Activity: Could you give back every entry below exactly, with the pictures dropped?

**** Available records ****

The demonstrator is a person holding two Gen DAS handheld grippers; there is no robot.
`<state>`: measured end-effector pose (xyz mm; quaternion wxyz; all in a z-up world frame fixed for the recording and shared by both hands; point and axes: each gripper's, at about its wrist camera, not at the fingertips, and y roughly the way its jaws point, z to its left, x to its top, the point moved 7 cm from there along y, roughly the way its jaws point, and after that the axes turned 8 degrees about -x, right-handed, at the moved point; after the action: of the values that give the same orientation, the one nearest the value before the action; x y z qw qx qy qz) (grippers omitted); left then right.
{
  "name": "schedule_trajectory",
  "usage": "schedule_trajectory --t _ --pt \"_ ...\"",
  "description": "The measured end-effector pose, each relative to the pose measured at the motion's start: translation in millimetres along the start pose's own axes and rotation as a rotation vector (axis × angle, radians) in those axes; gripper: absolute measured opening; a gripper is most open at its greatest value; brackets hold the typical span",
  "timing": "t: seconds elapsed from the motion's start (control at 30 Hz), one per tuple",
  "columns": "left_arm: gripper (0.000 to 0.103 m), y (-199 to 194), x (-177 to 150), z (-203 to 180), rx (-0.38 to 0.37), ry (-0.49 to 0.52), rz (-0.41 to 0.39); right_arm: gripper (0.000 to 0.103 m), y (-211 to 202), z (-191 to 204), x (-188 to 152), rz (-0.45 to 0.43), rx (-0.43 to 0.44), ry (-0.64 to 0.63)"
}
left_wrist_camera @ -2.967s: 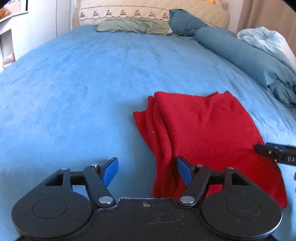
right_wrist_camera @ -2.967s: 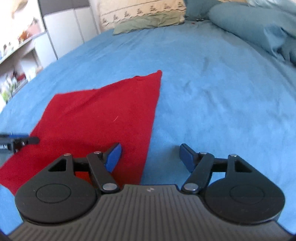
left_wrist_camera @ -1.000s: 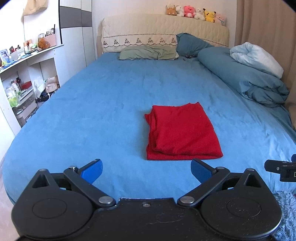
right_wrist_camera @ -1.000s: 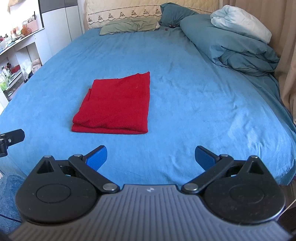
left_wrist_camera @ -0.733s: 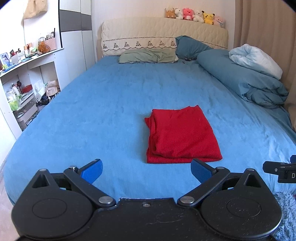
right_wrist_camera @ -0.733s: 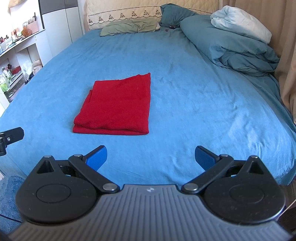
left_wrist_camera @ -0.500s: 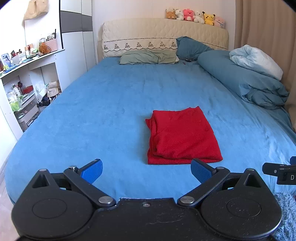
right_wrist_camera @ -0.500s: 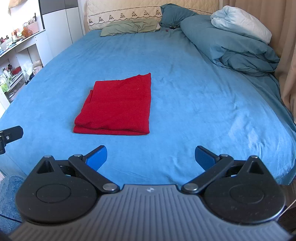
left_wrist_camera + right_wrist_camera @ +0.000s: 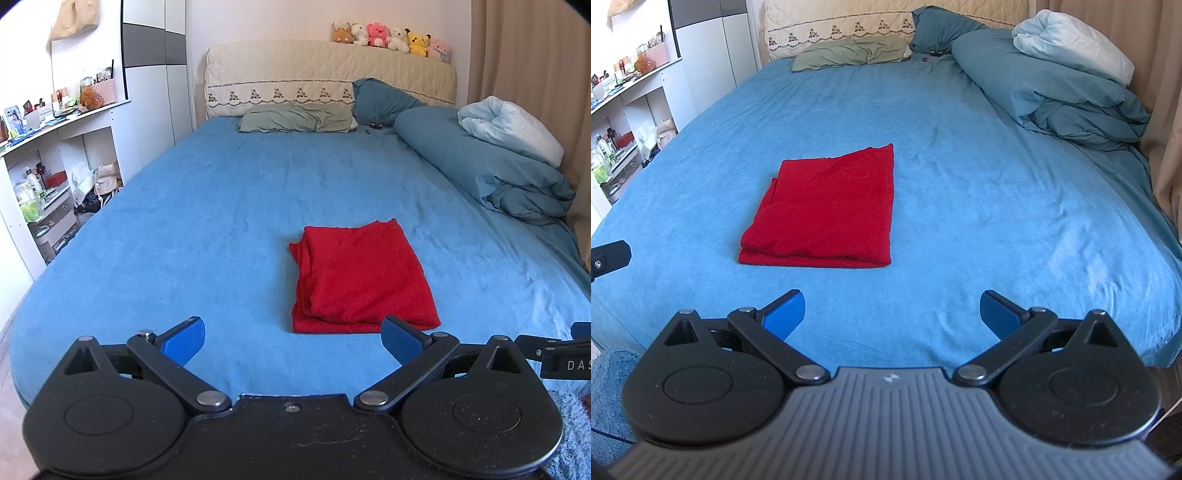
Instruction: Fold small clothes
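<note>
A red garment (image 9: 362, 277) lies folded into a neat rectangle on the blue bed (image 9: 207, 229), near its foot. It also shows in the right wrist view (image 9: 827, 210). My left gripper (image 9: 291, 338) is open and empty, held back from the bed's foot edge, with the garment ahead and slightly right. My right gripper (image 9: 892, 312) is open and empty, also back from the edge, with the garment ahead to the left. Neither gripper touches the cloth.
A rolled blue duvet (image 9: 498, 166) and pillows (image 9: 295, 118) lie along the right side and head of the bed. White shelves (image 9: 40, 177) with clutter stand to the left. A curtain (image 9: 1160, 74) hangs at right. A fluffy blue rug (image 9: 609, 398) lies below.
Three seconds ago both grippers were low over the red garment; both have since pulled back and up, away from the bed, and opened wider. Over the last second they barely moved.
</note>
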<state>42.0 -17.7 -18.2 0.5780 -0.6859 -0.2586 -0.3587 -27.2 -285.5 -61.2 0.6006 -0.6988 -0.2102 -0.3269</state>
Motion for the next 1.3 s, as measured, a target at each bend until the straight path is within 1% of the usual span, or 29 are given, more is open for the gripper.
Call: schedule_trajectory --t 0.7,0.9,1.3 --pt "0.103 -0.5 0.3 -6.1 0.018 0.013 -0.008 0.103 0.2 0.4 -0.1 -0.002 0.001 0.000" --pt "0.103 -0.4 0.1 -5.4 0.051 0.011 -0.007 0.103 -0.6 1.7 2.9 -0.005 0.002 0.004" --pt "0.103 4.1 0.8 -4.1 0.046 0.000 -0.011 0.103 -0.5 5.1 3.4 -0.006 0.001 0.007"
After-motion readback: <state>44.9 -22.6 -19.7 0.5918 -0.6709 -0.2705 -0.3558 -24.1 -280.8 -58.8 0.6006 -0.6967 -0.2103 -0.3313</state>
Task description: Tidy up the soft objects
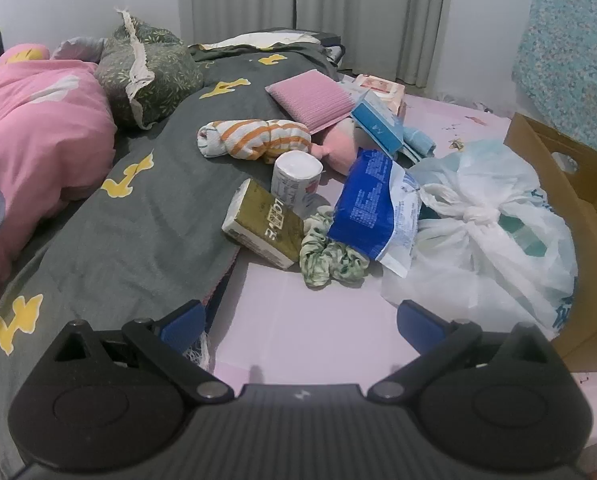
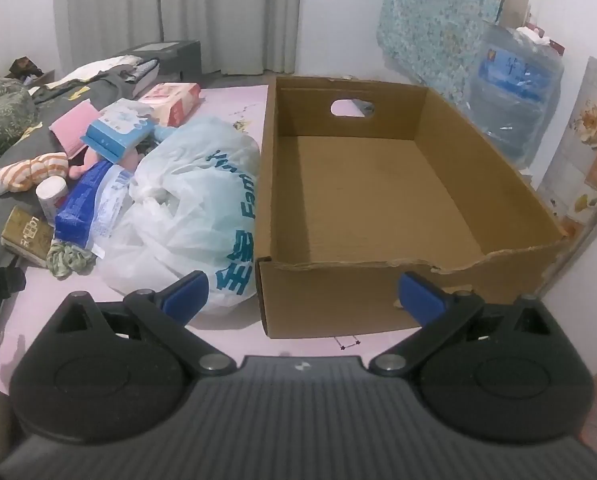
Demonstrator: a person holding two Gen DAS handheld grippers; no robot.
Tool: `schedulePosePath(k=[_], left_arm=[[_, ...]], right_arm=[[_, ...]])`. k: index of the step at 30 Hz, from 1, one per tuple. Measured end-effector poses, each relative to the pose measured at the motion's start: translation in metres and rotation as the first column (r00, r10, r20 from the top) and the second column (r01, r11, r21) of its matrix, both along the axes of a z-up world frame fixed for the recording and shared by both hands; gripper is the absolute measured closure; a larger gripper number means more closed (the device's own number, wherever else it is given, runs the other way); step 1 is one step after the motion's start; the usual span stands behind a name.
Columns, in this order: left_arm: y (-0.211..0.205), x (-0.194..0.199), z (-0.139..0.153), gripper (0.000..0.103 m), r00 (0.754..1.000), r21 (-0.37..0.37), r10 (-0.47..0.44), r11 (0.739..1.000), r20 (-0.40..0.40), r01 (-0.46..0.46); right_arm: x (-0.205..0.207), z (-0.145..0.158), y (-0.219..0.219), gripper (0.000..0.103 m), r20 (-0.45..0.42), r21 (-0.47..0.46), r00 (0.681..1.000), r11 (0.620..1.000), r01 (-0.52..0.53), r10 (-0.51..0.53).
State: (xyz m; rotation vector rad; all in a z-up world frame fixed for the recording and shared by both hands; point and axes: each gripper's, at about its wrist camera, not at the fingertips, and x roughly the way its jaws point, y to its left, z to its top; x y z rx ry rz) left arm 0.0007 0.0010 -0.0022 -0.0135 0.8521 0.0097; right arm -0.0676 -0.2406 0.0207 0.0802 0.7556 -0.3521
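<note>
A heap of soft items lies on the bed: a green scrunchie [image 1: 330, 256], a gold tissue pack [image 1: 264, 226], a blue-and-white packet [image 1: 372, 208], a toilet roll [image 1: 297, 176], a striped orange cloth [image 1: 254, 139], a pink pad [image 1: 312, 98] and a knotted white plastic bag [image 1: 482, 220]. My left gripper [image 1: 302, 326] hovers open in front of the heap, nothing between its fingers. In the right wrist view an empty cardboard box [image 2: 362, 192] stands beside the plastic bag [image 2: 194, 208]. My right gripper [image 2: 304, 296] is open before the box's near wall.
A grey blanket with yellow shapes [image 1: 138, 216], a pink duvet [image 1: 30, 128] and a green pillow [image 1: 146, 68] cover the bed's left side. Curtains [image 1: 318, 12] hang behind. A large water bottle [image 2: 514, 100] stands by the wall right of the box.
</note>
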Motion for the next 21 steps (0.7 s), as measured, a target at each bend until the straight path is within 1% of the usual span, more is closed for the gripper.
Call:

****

Answer box:
The demonstrator is a person holding two Gen DAS handheld grippers; there is no robot.
`<state>`: measured end-effector pose (xyz mm; quaternion wxyz; all in a z-up world frame fixed for the recording and shared by both hands; point and axes: each gripper's, at about its wrist camera, not at the fingertips, and y roughly the way its jaws point, z to its left, x to its top, the point moved 7 cm from there along y, roughly the way its jaws point, and after that the axes turned 8 degrees about -x, right-handed, at the moved point; after the action: of the values that give the same orientation, the one nearest the value before the action; x y z qw qx qy qz) (grippers omitted); left then right.
{
  "name": "schedule_trajectory",
  "usage": "schedule_trajectory --t _ --pt \"_ ...\"",
  "description": "The measured end-effector pose, each relative to the pose measured at the motion's start: translation in millimetres along the start pose's own axes and rotation as a rotation vector (axis × angle, radians) in those axes; gripper: absolute measured opening; a gripper is most open at its greatest value; brackets hold the typical span",
  "timing": "t: seconds elapsed from the motion's start (control at 30 Hz), one per tuple",
  "columns": "left_arm: gripper (0.000 to 0.103 m), y (-199 to 194), x (-177 to 150), z (-203 to 180), rx (-0.38 to 0.37), ry (-0.49 to 0.52), rz (-0.41 to 0.39); right_arm: gripper (0.000 to 0.103 m), y (-211 to 202), z (-191 to 204), x (-188 to 152), rz (-0.45 to 0.43), rx (-0.43 to 0.44), ry (-0.64 to 0.63)"
}
left_wrist_camera @ -2.967s: 
right_wrist_camera @ -2.967s: 
left_wrist_camera @ -1.000s: 
right_wrist_camera @ -1.000s: 
left_wrist_camera @ -0.733s: 
right_wrist_camera @ -0.733s: 
left_wrist_camera @ -0.500s: 
right_wrist_camera @ -0.500s: 
left_wrist_camera + right_wrist_camera @ +0.000s: 
Instruction: Fold small clothes
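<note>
A red garment (image 9: 362, 277) lies folded into a neat rectangle on the blue bed (image 9: 207, 229), near its foot. It also shows in the right wrist view (image 9: 827, 210). My left gripper (image 9: 291, 338) is open and empty, held back from the bed's foot edge, with the garment ahead and slightly right. My right gripper (image 9: 892, 312) is open and empty, also back from the edge, with the garment ahead to the left. Neither gripper touches the cloth.
A rolled blue duvet (image 9: 498, 166) and pillows (image 9: 295, 118) lie along the right side and head of the bed. White shelves (image 9: 40, 177) with clutter stand to the left. A curtain (image 9: 1160, 74) hangs at right. A fluffy blue rug (image 9: 609, 398) lies below.
Three seconds ago both grippers were low over the red garment; both have since pulled back and up, away from the bed, and opened wider. Over the last second they barely moved.
</note>
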<state>42.0 -17.7 -18.2 0.5780 -0.6859 -0.2586 -0.3587 -27.2 -285.5 -61.2 0.6006 -0.6988 -0.2102 -0.3269</state>
Motion for the next 1.3 s, as measured, a target at each bend until the straight path is within 1% of the usual span, or 29 are given, more is open for the gripper.
Call: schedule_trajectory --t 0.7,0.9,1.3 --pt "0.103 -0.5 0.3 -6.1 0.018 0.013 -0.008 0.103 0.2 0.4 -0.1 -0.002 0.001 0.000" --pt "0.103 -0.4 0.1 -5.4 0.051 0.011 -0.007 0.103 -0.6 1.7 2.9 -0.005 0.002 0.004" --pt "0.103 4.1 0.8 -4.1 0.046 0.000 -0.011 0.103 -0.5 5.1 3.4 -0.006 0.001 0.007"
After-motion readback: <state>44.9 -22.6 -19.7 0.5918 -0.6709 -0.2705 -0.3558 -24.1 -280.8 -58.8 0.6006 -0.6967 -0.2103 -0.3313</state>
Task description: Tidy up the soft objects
Demonstrator: a person holding two Gen DAS handheld grippers; no robot.
Tool: `schedulePosePath(k=[_], left_arm=[[_, ...]], right_arm=[[_, ...]])`. k: index of the step at 30 Hz, from 1, one per tuple. Measured end-effector poses, each relative to the pose measured at the motion's start: translation in metres and rotation as the first column (r00, r10, r20 from the top) and the second column (r01, r11, r21) of its matrix, both along the axes of a z-up world frame fixed for the recording and shared by both hands; gripper is the absolute measured closure; a larger gripper number means more closed (the device's own number, wherever else it is given, runs the other way); step 1 is one step after the motion's start; the usual span stands behind a name.
Columns, in this order: left_arm: y (-0.211..0.205), x (-0.194..0.199), z (-0.139..0.153), gripper (0.000..0.103 m), r00 (0.754..1.000), r21 (-0.37..0.37), r10 (-0.47..0.44), r11 (0.739..1.000), r20 (-0.40..0.40), r01 (-0.46..0.46); right_arm: x (-0.205..0.207), z (-0.145..0.158), y (-0.219..0.219), gripper (0.000..0.103 m), r20 (-0.45..0.42), r21 (-0.47..0.46), r00 (0.681..1.000), r11 (0.620..1.000), r01 (-0.52..0.53), r10 (-0.51..0.53).
State: (xyz m; rotation vector rad; all in a z-up world frame fixed for the recording and shared by both hands; point and axes: each gripper's, at about its wrist camera, not at the fingertips, and x roughly the way its jaws point, y to its left, z to its top; x y z rx ry rz) left arm 0.0007 0.0010 -0.0022 -0.0135 0.8521 0.0097; right arm -0.0676 -0.2406 0.0207 0.0802 0.7556 -0.3521
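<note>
A heap of soft items lies on the bed: a green scrunchie [image 1: 330, 256], a gold tissue pack [image 1: 264, 226], a blue-and-white packet [image 1: 372, 208], a toilet roll [image 1: 297, 176], a striped orange cloth [image 1: 254, 139], a pink pad [image 1: 312, 98] and a knotted white plastic bag [image 1: 482, 220]. My left gripper [image 1: 302, 326] hovers open in front of the heap, nothing between its fingers. In the right wrist view an empty cardboard box [image 2: 362, 192] stands beside the plastic bag [image 2: 194, 208]. My right gripper [image 2: 304, 296] is open before the box's near wall.
A grey blanket with yellow shapes [image 1: 138, 216], a pink duvet [image 1: 30, 128] and a green pillow [image 1: 146, 68] cover the bed's left side. Curtains [image 1: 318, 12] hang behind. A large water bottle [image 2: 514, 100] stands by the wall right of the box.
</note>
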Motion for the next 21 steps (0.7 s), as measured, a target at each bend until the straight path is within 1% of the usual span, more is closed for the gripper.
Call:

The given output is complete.